Renault a présenté une nouvelle orientation pour le développement de ses modèles électriques, dans laquelle le moteur à combustion interne joue à nouveau un rôle clé de manière inattendue. Cette approche vise à résoudre les problèmes de praticité et à élargir les possibilités des véhicules électriques.
Pourquoi les véhicules électriques n'ont-ils pas répondu aux attentes ?
Malgré la forte promotion de la mobilité électrique, son adoption se heurte à plusieurs limites. Le coût élevé, l'autonomie limitée et la dépendance à l'infrastructure de recharge restent les principaux facteurs freinant la demande. Pour de nombreux conducteurs, la voiture doit offrir de la prévisibilité et du confort au quotidien, des qualités encore plus faciles à obtenir avec les groupes motopropulseurs traditionnels.
De plus, une grande partie des utilisateurs ne dispose pas de la possibilité de recharger régulièrement leur véhicule à domicile, ce qui rend l'utilisation d'une voiture électrique moins pratique. Dans ces conditions, la recherche de solutions alternatives devient nécessaire.
Nouveau concept : le générateur au lieu de la propulsion directe
Renault propose d'utiliser le moteur à combustion interne non pas pour entraîner directement les roues, mais comme source d'énergie. Dans ce schéma, le moteur essence fonctionne comme générateur pour charger la batterie, tandis que les moteurs électriques assurent le mouvement du véhicule.
Cette architecture permet d'augmenter considérablement l'autonomie sans nécessiter d'arrêts fréquents pour la recharge. En même temps, elle conserve la nature électrique de la propulsion, en phase avec les exigences actuelles de réduction des émissions.

Plateforme RGEV Medium 2.0
La nouvelle stratégie reposera sur la plateforme RGEV Medium 2.0. Selon les premières informations, la version entièrement électrique pourra parcourir jusqu'à 750 kilomètres selon le cycle WLTP. Avec l'ajout d'un générateur basé sur un moteur à combustion interne, l'autonomie totale pourrait atteindre environ 1 400 kilomètres.
La plateforme prévoit une architecture 800 volts, qui doit permettre une recharge plus rapide.

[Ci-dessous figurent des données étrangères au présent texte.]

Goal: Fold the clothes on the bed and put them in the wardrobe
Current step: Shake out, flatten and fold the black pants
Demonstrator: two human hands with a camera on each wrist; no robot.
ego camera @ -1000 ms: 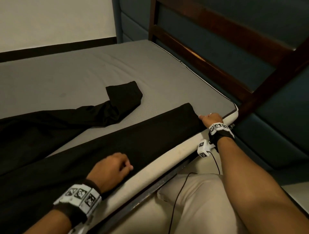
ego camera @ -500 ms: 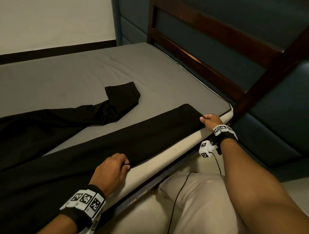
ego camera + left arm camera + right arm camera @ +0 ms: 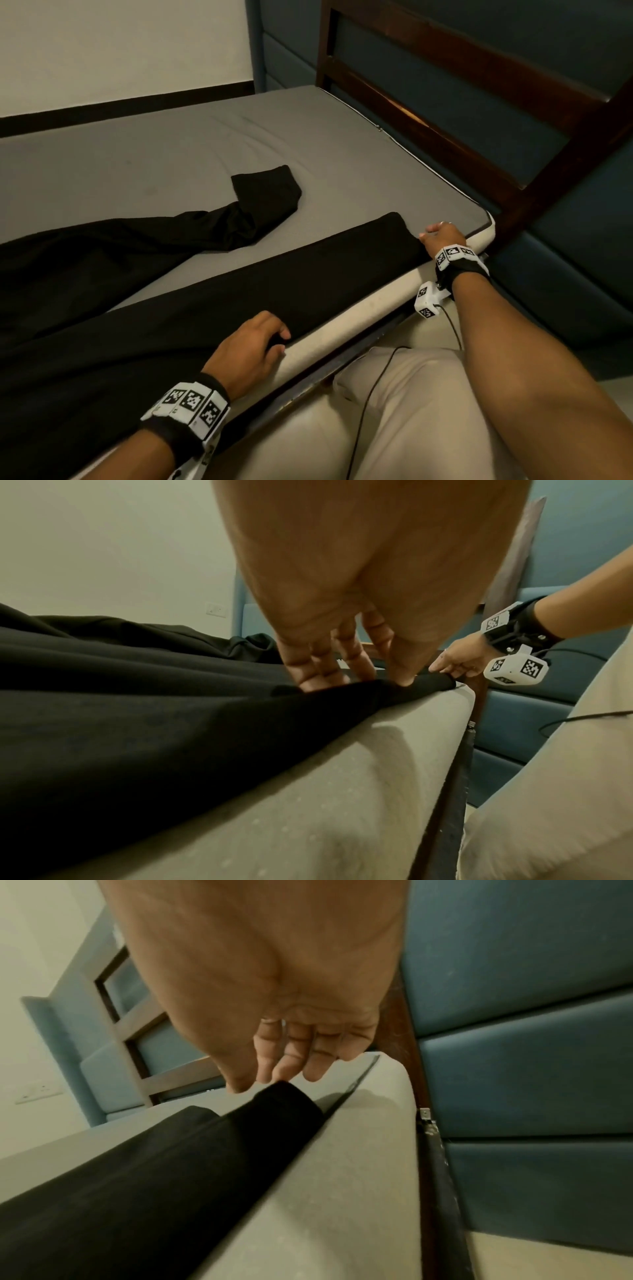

La possibilité d'installer un ou deux moteurs électriques selon la configuration du véhicule a également été annoncée.
Caractéristiques et limites de la technologie
Malgré les avantages annoncés, le nouveau système reste techniquement complexe. La présence simultanée d'une batterie, de moteurs électriques et d'un générateur essence augmente la masse du véhicule et complexifie sa conception. Cela peut influencer l'efficacité réelle et les caractéristiques opérationnelles.
De plus, les indicateurs de consommation d'énergie et d'émissions déclarés par le constructeur sont calculés selon des méthodologies standardisées et peuvent différer des conditions réelles d'utilisation.

Plans de développement de la gamme
Renault prévoit d'utiliser la nouvelle plateforme pour une large gamme de modèles — des compactes aux crossovers et minivans. Le premier véhicule de série basé sur cette plateforme est attendu autour de 2028.
Par la suite, l'entreprise entend progressivement abandonner les modèles essence traditionnels en Europe, en les remplaçant par des solutions hybrides et électriques.
Conclusion
Le concept proposé par Renault reflète une tentative d'adapter les véhicules électriques aux conditions réelles d'utilisation. L'utilisation d'un moteur à combustion interne comme générateur permet d'augmenter l'autonomie et de réduire la dépendance à l'infrastructure. Cependant, l'efficacité finale de ces solutions dépendra de leur application pratique et de l'accueil du marché.